体格
「フュリー曹長、ちょっとここへ。」
司令室の中へ入ってくるなりロイがそう言った。昼休みで皆と話していたフュリーは訝しげな顔をしたがそれでも
言われるままロイの側へとやってくる。
「なんでしょう、大佐。」
そう聞いてくるフュリーをロイは暫く見つめていたが、おもむろに発火布を外すとフュリーの胸にピタリと手のひら
を当てた。
「なっ…?!」
突然触れられた本人も、周りで見ていたハボック達も驚きに声を上げたまま固まってしまう。ロイはそんな皆の
反応などどこ吹く風でペタペタとフュリーの体を触っていた。
「ふむ。
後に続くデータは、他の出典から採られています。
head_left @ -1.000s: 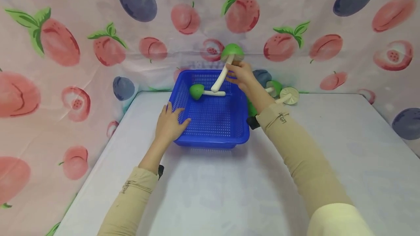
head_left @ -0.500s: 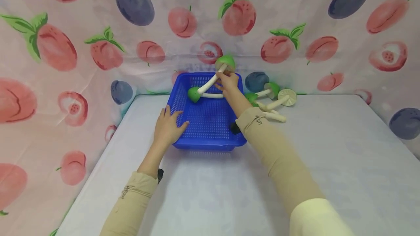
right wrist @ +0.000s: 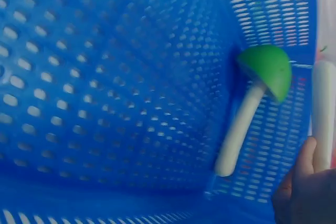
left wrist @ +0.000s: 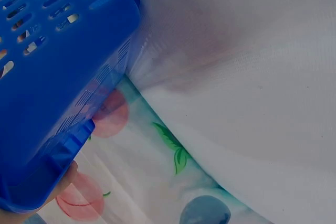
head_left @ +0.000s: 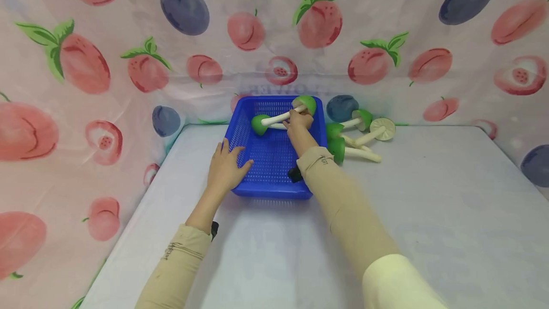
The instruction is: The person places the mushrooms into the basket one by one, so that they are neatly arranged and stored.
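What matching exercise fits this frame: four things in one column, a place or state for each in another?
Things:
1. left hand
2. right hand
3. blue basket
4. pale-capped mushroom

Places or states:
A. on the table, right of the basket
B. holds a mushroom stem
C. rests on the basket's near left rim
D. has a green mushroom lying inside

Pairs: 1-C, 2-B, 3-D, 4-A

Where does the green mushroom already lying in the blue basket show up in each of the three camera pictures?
Head: the lying mushroom sits at the basket's far left, its green cap pointing left, just left of the right hand.
Left wrist: not in it; only the basket's outer wall shows.
Right wrist: right of centre, cap up, stem slanting down-left.
Shared landmark: the blue basket.
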Available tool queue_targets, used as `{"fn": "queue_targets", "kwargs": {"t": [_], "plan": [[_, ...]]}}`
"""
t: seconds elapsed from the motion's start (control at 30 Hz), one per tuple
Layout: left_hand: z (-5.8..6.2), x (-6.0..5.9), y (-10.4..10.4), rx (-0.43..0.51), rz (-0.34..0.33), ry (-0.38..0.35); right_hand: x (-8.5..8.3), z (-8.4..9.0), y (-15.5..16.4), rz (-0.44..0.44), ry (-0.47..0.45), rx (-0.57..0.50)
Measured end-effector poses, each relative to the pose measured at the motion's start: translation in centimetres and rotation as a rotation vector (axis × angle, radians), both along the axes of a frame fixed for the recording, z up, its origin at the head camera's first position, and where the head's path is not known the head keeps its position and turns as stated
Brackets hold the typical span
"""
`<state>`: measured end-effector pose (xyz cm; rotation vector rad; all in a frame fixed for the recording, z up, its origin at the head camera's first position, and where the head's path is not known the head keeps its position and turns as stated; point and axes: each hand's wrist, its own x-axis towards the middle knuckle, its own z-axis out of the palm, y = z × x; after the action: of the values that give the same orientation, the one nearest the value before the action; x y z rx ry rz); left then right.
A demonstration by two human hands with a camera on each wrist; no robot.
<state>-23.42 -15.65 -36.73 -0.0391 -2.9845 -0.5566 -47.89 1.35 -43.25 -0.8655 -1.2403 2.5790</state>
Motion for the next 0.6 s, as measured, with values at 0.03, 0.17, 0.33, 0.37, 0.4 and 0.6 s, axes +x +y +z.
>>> {"fn": "queue_targets", "kwargs": {"t": [0.03, 0.17, 0.33, 0.37, 0.4, 0.6], "plan": [[0.0, 0.0, 0.0, 0.0, 0.001, 0.001, 0.2, -0.2, -0.2, -0.004, -0.008, 0.023], [-0.1, 0.2, -0.1, 0.008, 0.001, -0.009, 0.3, -1.6, -0.5, -0.043, -0.051, 0.03], [-0.2, 0.4, 0.0, 0.023, 0.006, -0.01, -4.1, -7.6, -0.2, -0.127, -0.139, 0.007], [-0.2, 0.4, 0.0, 0.025, 0.007, -0.009, -5.8, -9.6, -0.1, -0.143, -0.143, -0.003], [-0.2, 0.4, 0.0, 0.024, 0.007, -0.006, -7.6, -11.6, 0.0, -0.177, -0.141, -0.004], [-0.2, 0.4, 0.3, 0.025, 0.002, 0.007, -18.4, -22.9, 0.6, -0.282, -0.115, -0.227]]}}
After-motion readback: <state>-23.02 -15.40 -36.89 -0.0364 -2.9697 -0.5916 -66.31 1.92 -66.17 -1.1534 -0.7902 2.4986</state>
なるほど。」
散々に触ったところで満足したのか、ロイは一つ二つ頷くと執務室の方へと歩いていく。真っ先に我に返った
ハボックが部屋に入ろうとしたロイの腕を掴むと言った。
「なんスか、今のっ!なるほどってなにっ?!」
だれもが聞きたかったことを代弁するハボックにロイがなんでもないように答える。
「ああ、今そこでフュリー曹長と似たような体格の男が居たんだがな、こいつが軍人にしては随分貧相な体で、
だからフュリー曹長はどうなのかと思ったんだ。」
フュリー曹長はしっかり鍛えてあるようだな、と笑うロイにハボックが言った。
「なにもそんな触らんでも『脱げ』って言やいい事でしょうがっ」
「いきなり『脱げ』だなんてヘンタイみたいだろうっ」
「いきなり触る方がヘンタイっスよっ」
どちらがよりヘンタイかでぎゃあぎゃあと言い合いを始める二人を見ながらブレダが言う。
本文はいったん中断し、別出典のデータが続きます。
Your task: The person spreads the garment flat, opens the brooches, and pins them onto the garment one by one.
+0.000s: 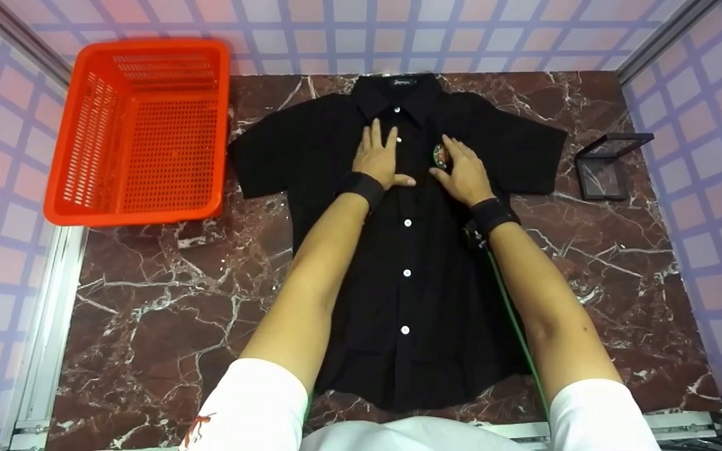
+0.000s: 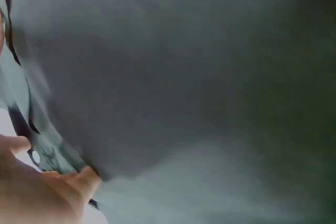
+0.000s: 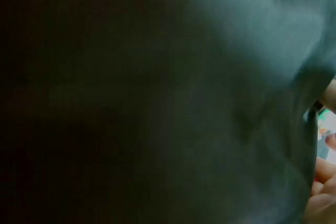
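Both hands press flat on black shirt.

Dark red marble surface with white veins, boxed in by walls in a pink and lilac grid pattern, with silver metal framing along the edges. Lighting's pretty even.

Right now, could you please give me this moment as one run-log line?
left hand: flat on black shirt | right hand: flat by badge | orange basket: left
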`<state>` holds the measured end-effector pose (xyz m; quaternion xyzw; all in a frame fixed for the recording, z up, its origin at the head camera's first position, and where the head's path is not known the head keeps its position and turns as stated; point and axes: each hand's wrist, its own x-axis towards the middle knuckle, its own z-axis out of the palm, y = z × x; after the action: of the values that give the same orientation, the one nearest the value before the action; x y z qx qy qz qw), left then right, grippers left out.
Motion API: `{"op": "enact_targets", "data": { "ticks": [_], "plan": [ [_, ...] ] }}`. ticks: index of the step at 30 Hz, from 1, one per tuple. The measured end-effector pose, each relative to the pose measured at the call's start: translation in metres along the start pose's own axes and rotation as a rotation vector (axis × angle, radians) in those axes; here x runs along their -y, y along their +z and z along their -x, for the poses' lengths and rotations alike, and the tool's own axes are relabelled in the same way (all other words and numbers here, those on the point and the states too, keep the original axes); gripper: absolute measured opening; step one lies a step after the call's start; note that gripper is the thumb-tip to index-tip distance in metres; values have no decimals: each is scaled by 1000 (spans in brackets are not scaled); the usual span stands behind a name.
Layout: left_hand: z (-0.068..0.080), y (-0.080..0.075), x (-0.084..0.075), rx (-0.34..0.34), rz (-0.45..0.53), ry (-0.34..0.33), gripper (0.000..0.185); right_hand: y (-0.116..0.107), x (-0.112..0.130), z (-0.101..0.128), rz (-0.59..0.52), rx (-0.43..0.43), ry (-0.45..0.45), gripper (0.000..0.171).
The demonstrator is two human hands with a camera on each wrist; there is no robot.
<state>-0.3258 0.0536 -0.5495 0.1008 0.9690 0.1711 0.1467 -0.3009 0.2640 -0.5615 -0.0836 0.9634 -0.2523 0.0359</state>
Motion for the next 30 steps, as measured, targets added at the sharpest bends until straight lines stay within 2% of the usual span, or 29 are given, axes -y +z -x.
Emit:
{"op": "enact_targets", "data": {
  "ticks": [7, 12, 21, 25, 30],
  "plan": [
    [0, -3, 24, 54, -42, -150, 128, -5, -15, -6, 57, 101, 25, 80],
    [-3, -6, 37, 96, -29, -190, 123, -6, -21, -7, 85, 144, 32, 82],
    [-8, -14, 55, 128, -31, -257, 121, -12, -20, -11, 125, 196, 81, 82],
    [-9, -16, 59, 103, -48, -254, 120, -15, -20, -13, 124, 205, 101, 86],
    [-8, -25, 62, 12, -39, -216, 115, -19, -19, -14, 120, 148, 124, 88]
  ]
}}
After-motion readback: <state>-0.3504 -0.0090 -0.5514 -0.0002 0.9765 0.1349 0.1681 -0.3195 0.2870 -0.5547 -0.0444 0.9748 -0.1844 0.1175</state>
「おい、あんなこと言ってるけど、いきなり『脱げ』と言われるのといきなり触られるのとどっちがいい?」
「どっちもイヤですよっっ!!」
聞かれてフュリーはそう答えると自分の体を両腕でギュッと抱いた。
「でしょうなぁ、どっちもどっちだって気がつかないんでしょうか。」
「言うだけムダだろ。」
ブレダはウンザリとそう言うとフュリーとファルマンに言う。
「バカは放っといてコーヒーでも飲みに行こうや。」
「そうしましょう。」
3人は頷き合うとげっそりとした顔で司令室を出て行ったのだった。